Eddies: Continuously Adaptive Query Processing (2000)

Traditional query optimizers take in a query, generate a plan, and execute the plan. Once the plan is generated, it is never changed. This paper focuses on dynamic query processing which takes in a query, generates a plan, and then executes the plan while simultaneously changing the plan. More specifically, the paper introduces an eddy operator which dynamically routes tuples through a set of other relational operators in an efficient way.

Eddies

The eddy operator is implemented in the River query processing system. In River, every operator of a query plan is run in its own thread, and operators exchange tuples between each other via fixed-length message queues.

Before we insert eddy operators into a query plan, we first generate a fixed query plan with a traditional query optimizer. We restrict the query optimizer to choose either index joins or hash ripple joins to implement equijoins and to choose block ripple joins to implement non-equijoins. See the "Reorderability of Plans" section for the rationale behind this restriction.

An eddy operator encapsulates multiple inputs and multiple unary and binary operators. It reads tuples from its inputs and feeds them in some order to the operators. Once a tuple has been processed by all the operators, it is output by the eddy. This looks something like this:

Here, the eddy encapsulates a single input (i.e. R) and two unary operators (i.e. a and b). Each tuple is represented as a dot. Half the tuples are sent to a before b; the other half are sent to b before a. After a tuple has been sent to both operators, it is output by the eddy.

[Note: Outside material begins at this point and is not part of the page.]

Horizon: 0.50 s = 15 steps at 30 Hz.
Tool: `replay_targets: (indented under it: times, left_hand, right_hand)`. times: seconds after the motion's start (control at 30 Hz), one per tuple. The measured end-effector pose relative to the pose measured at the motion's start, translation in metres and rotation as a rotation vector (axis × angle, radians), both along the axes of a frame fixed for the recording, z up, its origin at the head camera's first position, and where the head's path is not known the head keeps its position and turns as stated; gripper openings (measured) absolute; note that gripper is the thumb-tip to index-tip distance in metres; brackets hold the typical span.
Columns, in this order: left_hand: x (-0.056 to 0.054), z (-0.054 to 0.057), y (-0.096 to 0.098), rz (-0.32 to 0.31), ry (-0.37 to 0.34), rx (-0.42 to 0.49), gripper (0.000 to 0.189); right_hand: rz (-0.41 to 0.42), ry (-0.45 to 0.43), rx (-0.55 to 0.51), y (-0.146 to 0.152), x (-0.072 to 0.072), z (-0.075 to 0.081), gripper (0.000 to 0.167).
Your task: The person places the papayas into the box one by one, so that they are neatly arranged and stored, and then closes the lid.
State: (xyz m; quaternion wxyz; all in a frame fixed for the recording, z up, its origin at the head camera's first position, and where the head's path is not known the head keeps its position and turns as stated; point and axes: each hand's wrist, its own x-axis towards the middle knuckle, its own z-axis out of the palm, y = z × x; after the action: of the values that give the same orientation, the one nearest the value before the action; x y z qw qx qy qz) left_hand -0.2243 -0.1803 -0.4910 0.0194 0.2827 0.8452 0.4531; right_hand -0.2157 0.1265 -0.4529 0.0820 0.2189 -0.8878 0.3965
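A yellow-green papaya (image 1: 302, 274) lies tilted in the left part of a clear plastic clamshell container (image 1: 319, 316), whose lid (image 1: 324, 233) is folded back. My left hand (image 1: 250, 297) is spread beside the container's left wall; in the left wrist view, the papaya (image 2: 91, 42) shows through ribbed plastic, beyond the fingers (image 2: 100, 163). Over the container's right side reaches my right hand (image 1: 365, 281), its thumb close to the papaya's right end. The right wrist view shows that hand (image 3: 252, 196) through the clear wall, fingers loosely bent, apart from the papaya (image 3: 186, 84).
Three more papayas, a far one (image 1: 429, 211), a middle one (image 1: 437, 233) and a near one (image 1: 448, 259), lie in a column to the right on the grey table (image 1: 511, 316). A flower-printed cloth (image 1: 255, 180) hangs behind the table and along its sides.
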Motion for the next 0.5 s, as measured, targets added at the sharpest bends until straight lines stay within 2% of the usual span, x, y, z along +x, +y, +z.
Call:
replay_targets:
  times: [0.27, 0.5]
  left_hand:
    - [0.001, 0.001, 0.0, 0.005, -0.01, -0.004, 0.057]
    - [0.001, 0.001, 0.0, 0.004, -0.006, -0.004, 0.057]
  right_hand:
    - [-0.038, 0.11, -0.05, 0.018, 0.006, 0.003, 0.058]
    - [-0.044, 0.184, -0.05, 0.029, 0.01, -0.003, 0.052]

An eddy which encapsulates $n$ operators annotates each tuple with an $n$-length Done bitstring and $n$-length Ready bitstring. Initially, a tuple $t$'s Done bitstring is zeroed and its Ready bitstring is oned. $t$ is then sent to operator $i$ if the $i$th bit of $t$'s Ready bitstring is set and the $i$th bit of $t$'s Done bitstring isn't set. Once $t$ has been processed by the $i$th operator, the $i$th bit in Done is set. Once all the bits in Done are set, $t$ is output.

A couple things to note:

Naive Eddy

Eddy operators need to decide (a) which tuple to route and (b) which operator to route it to. The policy which determines (a) is pluggable, but in this paper, we assume a simple policy which prioritizes tuples that have already been processed by some operator.

A naive eddy implements (b) by routing a tuple equiprobably to all operators. Consider the following query

SELECT *
FROM U
WHERE s1() AND s2();

and assume we wrap U, s1, and s2 in an eddy. Assume s1 takes 5 seconds to run and s2 takes 10 seconds to run. Ideally, we'd pass all tuples to s1 before passing them to s2. The eddy will initially route half of the tuples to s1 and half to s2. Eventually, both operators' input message queues will be saturated. Because s1 runs twice as fast as s2, it will read a tuple from its input queue twice as often. Thus, the eddy will deliver twice as many input tuples to s1. In effect, a naive eddy can estimates delays and will end up favoring the faster filter.

Fast Eddy

Again consider the query above, but now assume both s1 and s2 take 5 seconds to run. Also assume that s1 has a selectivity of 0.1 and s2 has a selectivity of 0.9. Ideally, we'd pass all tuples to s1 before s2. Because both operators take the same amount of time to run, a naive eddy will end up passing an equal number of tuples to s1 and s2. This is not good. A naive eddy can estimate delays but it cannot estimate selectivities.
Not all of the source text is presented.